Task statement: Reading the records beneath this task, work out how many lines contain the word "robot" and reply with only that number.

Records from a data collection
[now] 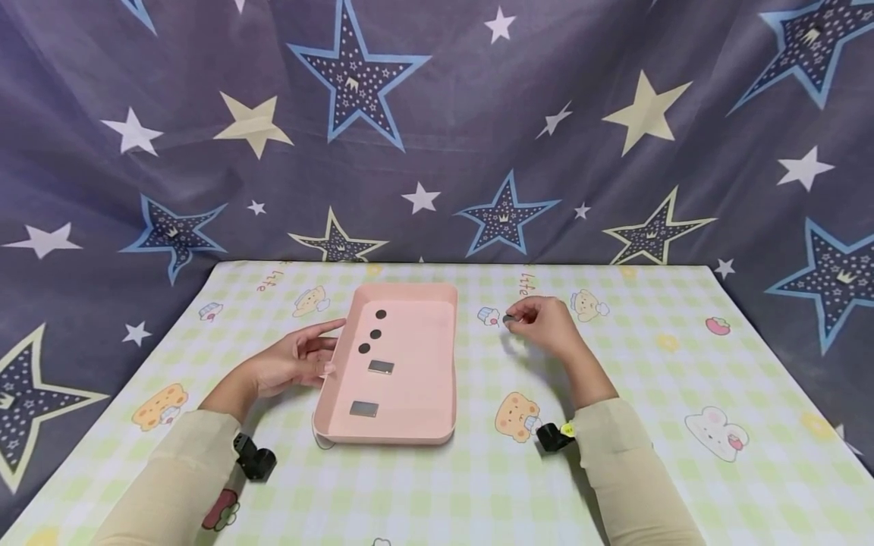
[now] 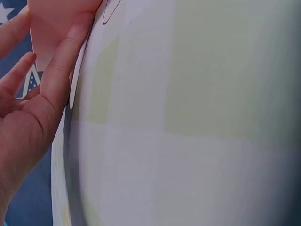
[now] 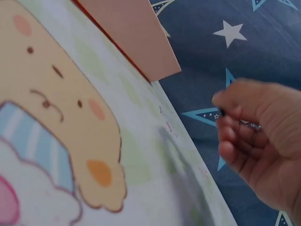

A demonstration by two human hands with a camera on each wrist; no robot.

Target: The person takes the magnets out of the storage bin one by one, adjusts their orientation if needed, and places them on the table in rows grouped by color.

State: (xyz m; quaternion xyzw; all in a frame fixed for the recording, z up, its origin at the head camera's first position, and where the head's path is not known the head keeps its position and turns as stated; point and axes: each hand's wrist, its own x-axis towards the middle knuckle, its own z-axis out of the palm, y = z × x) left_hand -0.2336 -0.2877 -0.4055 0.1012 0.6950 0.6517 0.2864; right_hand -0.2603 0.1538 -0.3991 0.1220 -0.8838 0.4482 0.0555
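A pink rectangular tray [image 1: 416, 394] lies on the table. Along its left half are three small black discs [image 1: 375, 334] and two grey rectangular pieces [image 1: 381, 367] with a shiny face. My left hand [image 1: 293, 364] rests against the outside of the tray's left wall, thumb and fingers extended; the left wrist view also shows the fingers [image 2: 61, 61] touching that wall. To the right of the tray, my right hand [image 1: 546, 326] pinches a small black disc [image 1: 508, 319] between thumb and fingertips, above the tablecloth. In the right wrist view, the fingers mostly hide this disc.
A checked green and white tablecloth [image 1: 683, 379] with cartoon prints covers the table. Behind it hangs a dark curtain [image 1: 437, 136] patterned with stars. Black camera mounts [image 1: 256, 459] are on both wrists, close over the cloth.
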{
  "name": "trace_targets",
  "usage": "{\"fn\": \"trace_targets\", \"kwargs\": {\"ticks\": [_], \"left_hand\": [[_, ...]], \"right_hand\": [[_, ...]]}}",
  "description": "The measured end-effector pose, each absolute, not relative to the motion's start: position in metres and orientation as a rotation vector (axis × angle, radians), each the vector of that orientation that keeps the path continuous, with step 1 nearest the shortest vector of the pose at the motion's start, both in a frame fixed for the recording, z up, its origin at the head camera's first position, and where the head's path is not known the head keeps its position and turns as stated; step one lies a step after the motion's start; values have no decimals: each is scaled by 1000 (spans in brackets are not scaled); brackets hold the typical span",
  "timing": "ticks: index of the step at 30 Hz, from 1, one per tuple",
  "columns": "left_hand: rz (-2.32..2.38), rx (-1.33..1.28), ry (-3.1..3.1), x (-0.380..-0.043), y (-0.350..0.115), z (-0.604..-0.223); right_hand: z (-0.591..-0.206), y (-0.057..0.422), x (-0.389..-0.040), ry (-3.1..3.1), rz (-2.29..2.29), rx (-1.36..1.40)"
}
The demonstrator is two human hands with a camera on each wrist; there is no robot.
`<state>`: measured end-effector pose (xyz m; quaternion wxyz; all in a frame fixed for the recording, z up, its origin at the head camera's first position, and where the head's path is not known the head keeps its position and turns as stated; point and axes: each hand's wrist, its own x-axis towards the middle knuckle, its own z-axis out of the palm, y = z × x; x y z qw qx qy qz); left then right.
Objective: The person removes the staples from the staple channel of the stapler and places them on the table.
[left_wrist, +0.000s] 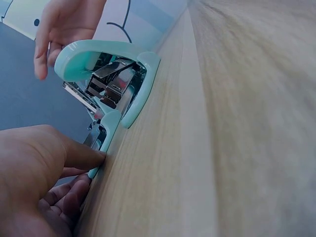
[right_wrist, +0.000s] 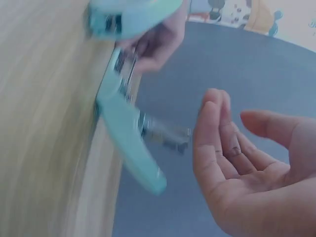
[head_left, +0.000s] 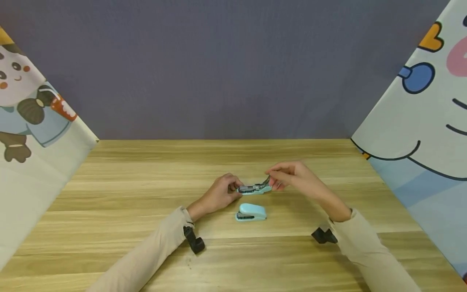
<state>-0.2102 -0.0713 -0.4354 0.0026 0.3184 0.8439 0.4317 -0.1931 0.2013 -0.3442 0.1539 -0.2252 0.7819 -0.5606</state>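
A light-teal stapler lies on the table with its top swung open and its metal inside exposed. My left hand pinches one end of its base between thumb and fingers, which the left wrist view also shows. At the other end is my right hand, beside the raised metal part. Thumb and fingers stand apart in the right wrist view, with a small gap to that metal and nothing between them. A second teal stapler, its cover on, sits nearer to me and hides part of the opened one in the left wrist view.
The wood-grain table meets a grey panel at the back. Printed cartoon sheets hang at the left and right. Black wrist straps are on both sleeves.
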Motion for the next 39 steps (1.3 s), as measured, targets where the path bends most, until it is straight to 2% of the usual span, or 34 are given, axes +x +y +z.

Task output: 2